Colgate-Palmolive (CL) is the featured stock in September’s Exec Comp Aligned with ROIC Model Portfolio. Colgate was previously featured as a Long Idea in May 2018.

Over the past decade, CL has grown revenue by 1% compounded annually and after-tax operating profit (NOPAT) by 3% compounded annually. CL’s NOPAT margin has improved from 15% in 2007 to 18% over the trailing twelve months (TTM) and it has generated free cash flow (FCF) of $12.7 billion (21% of market cap) over the past five years.
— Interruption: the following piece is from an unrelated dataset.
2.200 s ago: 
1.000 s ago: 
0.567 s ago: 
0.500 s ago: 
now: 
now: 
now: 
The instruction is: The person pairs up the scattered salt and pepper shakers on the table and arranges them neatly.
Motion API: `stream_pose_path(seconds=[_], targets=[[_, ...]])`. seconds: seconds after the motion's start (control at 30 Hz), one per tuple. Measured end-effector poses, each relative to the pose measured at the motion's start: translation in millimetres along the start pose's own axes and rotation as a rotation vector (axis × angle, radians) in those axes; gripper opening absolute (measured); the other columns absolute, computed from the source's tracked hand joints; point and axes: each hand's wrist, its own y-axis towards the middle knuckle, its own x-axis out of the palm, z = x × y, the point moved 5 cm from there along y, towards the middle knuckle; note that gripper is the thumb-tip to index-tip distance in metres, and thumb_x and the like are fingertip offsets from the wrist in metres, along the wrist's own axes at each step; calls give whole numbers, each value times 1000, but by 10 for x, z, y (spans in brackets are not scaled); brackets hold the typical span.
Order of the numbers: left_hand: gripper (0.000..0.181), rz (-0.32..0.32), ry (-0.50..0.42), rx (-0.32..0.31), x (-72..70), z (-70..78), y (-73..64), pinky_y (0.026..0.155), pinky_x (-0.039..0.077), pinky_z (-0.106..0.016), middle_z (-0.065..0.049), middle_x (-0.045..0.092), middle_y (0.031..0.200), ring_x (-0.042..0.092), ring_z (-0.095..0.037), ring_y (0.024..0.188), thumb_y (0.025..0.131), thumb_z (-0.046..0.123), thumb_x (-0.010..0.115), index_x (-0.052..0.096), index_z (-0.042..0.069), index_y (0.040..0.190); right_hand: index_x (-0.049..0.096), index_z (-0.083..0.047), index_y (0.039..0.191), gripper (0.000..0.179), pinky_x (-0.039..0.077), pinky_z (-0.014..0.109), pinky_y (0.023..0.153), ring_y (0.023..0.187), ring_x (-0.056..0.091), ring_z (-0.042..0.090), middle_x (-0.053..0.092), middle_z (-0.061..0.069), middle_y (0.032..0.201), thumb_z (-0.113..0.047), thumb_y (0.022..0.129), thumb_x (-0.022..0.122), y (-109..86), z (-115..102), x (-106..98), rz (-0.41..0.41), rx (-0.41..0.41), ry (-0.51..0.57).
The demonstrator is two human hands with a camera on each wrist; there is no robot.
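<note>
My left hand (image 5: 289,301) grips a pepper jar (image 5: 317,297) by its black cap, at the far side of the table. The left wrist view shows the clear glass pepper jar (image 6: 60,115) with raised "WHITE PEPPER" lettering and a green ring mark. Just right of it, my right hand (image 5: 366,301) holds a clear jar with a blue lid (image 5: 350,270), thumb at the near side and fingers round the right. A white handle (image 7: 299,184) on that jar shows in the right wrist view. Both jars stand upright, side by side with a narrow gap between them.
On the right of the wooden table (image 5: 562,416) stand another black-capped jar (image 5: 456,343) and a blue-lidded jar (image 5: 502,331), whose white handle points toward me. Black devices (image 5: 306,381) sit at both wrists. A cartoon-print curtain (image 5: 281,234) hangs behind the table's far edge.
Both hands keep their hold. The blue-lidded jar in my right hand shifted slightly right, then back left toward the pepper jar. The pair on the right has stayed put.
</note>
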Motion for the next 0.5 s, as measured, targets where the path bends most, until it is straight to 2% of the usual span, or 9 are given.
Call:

Figure 1: CL’s Revenue & NOPAT Since 2007

Click to enlarge

Sources: New Constructs, LLC and company filings

Executive Compensation Plan Helps Drive Shareholder Value Creation

Colgate-Palmolive has used ROIC to determine executive salaries, annual bonuses, and long-term incentives since 2014. This focus on improving ROIC aligns the interests of executives and shareholders and helps ensure prudent stewardship of capital. Shareholders can be confident that CL executives will avoid overpriced acquisitions like Newell’s (NWL) deal for Jarden. We believe this superior corporate governance is an underrated competitive advantage.

CL’s executive compensation plan lowers the risk of investing in the company’s stock because we know executives’ interests are tied to real value creation.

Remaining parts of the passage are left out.